Saying that calls are cheap may be right for many cases but definitely not for me, here is a tiny example I made by copying/pasting from my actual project which is a compiler that uses TinyC as a backend. On this sample using macros speeds the program up 400% i.e. 4 times on my AMD Ryzen5. In a real compiler it is even worse.
#define USE_MACROS
#include <stdio.h>
#include <sys/time.h>
typedef uint64_t val;
#define HEAP_FLAG 0x0001000000000000ULL
#define INT_MASK 0xFFFFFFFF
#define PTR_MASK 0x0000FFFFFFFFFFFFULL
#define __nil HEAP_FLAG
#ifdef USE_MACROS
#define __is_int(a) (((a) & HEAP_FLAG) == 0)

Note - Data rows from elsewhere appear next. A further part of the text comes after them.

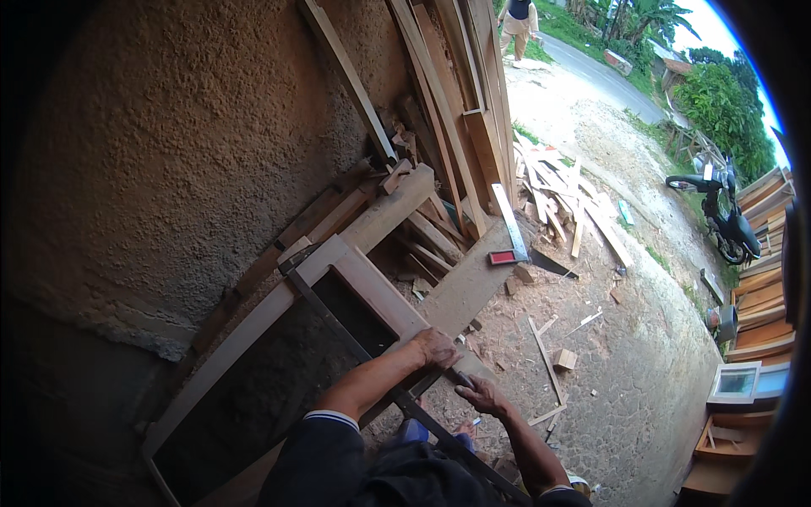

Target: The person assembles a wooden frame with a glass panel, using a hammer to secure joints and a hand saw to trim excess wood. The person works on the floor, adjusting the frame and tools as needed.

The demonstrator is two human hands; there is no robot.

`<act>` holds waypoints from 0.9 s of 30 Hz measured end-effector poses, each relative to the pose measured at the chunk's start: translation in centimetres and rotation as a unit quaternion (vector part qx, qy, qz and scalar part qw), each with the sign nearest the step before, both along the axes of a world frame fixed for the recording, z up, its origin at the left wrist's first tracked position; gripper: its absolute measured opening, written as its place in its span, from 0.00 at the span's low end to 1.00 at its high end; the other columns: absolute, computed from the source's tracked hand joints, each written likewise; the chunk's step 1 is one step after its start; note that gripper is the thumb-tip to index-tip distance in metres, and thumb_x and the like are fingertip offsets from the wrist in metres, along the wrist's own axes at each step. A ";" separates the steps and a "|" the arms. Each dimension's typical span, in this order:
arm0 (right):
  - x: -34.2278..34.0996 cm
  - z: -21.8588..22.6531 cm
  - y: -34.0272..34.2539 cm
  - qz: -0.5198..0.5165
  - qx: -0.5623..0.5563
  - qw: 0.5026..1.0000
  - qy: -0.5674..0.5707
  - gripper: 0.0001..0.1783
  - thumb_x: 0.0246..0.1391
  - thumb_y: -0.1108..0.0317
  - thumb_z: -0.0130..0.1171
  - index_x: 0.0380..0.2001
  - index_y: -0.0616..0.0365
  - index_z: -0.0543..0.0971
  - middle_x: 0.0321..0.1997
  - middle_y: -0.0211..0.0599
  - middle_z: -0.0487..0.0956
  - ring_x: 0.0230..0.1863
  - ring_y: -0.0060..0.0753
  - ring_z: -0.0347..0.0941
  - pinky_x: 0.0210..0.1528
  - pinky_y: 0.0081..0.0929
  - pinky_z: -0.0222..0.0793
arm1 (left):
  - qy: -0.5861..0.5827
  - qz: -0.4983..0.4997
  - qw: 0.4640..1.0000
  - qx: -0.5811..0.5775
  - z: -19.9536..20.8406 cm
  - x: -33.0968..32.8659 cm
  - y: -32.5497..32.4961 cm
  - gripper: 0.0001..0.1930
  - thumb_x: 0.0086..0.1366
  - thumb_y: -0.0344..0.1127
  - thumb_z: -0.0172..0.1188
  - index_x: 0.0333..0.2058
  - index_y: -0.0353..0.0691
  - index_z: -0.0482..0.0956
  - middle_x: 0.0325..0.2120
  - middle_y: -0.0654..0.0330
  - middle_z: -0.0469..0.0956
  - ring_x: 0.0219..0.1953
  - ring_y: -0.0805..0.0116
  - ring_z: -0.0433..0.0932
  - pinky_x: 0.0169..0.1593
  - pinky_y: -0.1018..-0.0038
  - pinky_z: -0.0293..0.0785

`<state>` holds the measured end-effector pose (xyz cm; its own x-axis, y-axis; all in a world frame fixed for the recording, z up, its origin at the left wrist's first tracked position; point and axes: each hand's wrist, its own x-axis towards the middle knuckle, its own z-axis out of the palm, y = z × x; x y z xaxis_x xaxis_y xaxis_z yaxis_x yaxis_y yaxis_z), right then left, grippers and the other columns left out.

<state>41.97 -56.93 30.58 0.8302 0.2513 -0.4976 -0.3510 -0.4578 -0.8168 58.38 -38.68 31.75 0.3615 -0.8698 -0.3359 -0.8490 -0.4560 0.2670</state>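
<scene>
A wooden frame (372, 283) with dark openings lies in front of me, one end resting on a wooden beam (469, 291). A long dark metal bar (334, 319), which looks like a bar clamp, crosses over the frame. My left hand (435, 348) is closed at the frame's near right corner; whether it grips anything besides the wood is hidden. Just right of it, my right hand (483, 395) is wrapped round a short dark handle (464, 379). The far end of that handle is too small to make out. A try square (508, 221) with a reddish stock lies on the beam.
Long boards (460, 110) lean on the rough wall (194, 110). Scrap wood (566, 190) lies heaped beyond the beam, with offcuts and a small block (565, 360) on the floor. A motorbike (731, 211) stands far right. A person (517, 25) is at the top.
</scene>
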 end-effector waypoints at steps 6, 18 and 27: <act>-1.0 -1.0 0.6 -0.010 -0.111 0.992 -0.067 0.31 0.63 0.38 0.56 0.41 0.61 0.75 0.35 0.58 0.79 0.39 0.60 0.78 0.42 0.50 0.71 | 0.002 0.013 0.979 -0.202 1.2 0.9 1.9 0.20 0.72 0.52 0.51 0.36 0.44 0.86 0.38 0.51 0.85 0.45 0.50 0.82 0.53 0.57 0.75; -1.0 1.2 2.1 -0.009 -0.230 0.967 -0.108 0.32 0.62 0.35 0.55 0.40 0.58 0.73 0.33 0.60 0.81 0.40 0.68 0.79 0.41 0.56 0.73 | -0.324 0.459 0.816 -0.138 0.8 21.1 24.9 0.17 0.73 0.43 0.49 0.47 0.39 0.81 0.47 0.47 0.81 0.54 0.45 0.76 0.60 0.55 0.70; -0.6 1.5 3.1 -0.035 -0.241 0.968 -0.064 0.31 0.61 0.35 0.55 0.41 0.57 0.75 0.35 0.57 0.81 0.40 0.65 0.79 0.39 0.55 0.72 | -0.081 0.507 0.856 -0.062 -1.2 25.9 27.5 0.24 0.76 0.49 0.40 0.48 0.39 0.81 0.50 0.46 0.81 0.56 0.43 0.77 0.64 0.51 0.66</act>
<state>41.33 -53.81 32.10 0.8991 -0.0429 -0.4356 -0.3051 -0.7750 -0.5534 84.25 -11.21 30.55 0.9848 -0.1063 -0.1374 -0.0639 -0.9572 0.2822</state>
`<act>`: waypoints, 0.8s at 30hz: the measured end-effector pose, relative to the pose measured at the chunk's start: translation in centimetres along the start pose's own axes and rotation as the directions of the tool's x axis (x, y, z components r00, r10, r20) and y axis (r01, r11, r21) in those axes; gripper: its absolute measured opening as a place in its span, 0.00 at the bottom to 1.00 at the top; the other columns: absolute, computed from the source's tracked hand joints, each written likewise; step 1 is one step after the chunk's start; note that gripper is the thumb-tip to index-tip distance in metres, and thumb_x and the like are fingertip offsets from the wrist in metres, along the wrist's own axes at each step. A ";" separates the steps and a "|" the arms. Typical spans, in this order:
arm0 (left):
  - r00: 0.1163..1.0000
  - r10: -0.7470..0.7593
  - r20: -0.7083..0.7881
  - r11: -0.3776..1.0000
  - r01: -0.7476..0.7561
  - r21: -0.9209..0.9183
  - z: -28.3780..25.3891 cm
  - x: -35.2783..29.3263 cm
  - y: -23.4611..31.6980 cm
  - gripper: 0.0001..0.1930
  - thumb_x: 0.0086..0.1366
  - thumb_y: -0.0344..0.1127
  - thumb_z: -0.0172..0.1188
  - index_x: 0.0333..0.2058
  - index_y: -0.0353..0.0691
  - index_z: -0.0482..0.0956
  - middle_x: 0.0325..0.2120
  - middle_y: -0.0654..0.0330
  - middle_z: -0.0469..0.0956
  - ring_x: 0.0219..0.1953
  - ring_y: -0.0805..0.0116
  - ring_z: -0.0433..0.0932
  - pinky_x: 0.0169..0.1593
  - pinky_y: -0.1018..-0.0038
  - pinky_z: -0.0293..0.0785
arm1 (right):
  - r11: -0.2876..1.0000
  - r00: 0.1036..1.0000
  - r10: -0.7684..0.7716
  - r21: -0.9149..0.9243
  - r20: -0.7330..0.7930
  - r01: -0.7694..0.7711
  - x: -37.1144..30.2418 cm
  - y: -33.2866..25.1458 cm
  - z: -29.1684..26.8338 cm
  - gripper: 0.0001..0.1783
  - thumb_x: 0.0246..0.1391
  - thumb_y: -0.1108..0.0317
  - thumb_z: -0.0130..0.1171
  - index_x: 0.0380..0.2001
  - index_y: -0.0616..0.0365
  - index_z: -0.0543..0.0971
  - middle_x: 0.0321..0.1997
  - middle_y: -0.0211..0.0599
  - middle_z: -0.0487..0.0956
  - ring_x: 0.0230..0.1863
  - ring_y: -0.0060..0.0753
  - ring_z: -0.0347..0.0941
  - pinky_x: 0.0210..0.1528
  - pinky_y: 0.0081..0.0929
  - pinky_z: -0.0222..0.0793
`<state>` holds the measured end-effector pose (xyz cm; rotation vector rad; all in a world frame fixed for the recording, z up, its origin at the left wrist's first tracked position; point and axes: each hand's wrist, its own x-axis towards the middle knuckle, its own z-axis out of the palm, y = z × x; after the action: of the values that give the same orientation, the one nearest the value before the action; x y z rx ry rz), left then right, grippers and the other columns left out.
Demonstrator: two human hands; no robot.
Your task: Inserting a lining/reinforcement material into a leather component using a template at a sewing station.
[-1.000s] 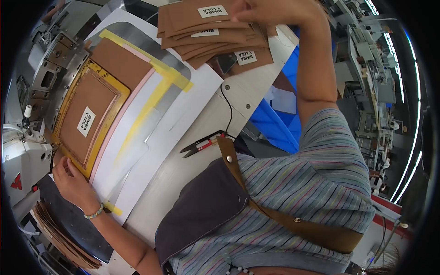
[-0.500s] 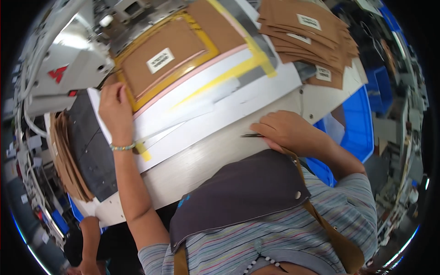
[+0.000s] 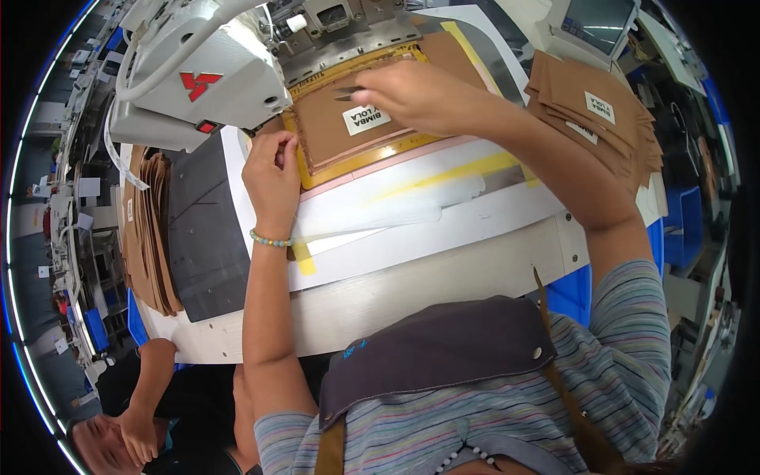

#define __int(a) (a & INT_MASK)
#define __let(a) (a & INT_MASK)
#define __dec(a) (*a)--
#define __eq(a, b) (__is_int(a) && __is_int(b) ? __int(a) == __int(b) : __nil)
#define __mod(a, b) (__is_int(a) && __is_int(b) ? __int(a) % __int(b) : __nil)
#define __cout(a) if (__is_int(a)) printf("%i", __int(a))
#else
int __is_int(val a) { return (a & HEAP_FLAG) == 0; }
int __int(val a) { return a & INT_MASK; }
val __let(int a) { return a & INT_MASK; }
void __dec(val *x) { (*x)--; };
int __eq(val a, val b) { return __is_int(a) && __is_int(b) ? __int(a) == __int(b) : __nil; }
int __mod(val a, val b) { return __is_int(a) && __is_int(b) ? __int(a) % __int(b) : __nil; }
void __cout(val a) { if (__is_int(a)) printf("%i", __int(a)); }
#endif
void test_loop() {
val a = __let(3000000);
while (1) {
__dec(&a);
if (__eq(a, __let(0))) break;
if (__eq(__mod(a, __let(100000)), __let(0))) { __cout(a); printf(" "); }
}
}
long time1000() {
struct timeval val;
gettimeofday(&val, 0);
return val.tv_sec * 1000 + val.tv_usec / 1000;
}
int main() {
int T;
T = time1000();
test_loop();
T = time1000() - T;
printf("<%i ms test_loop>\n", (int)T);
}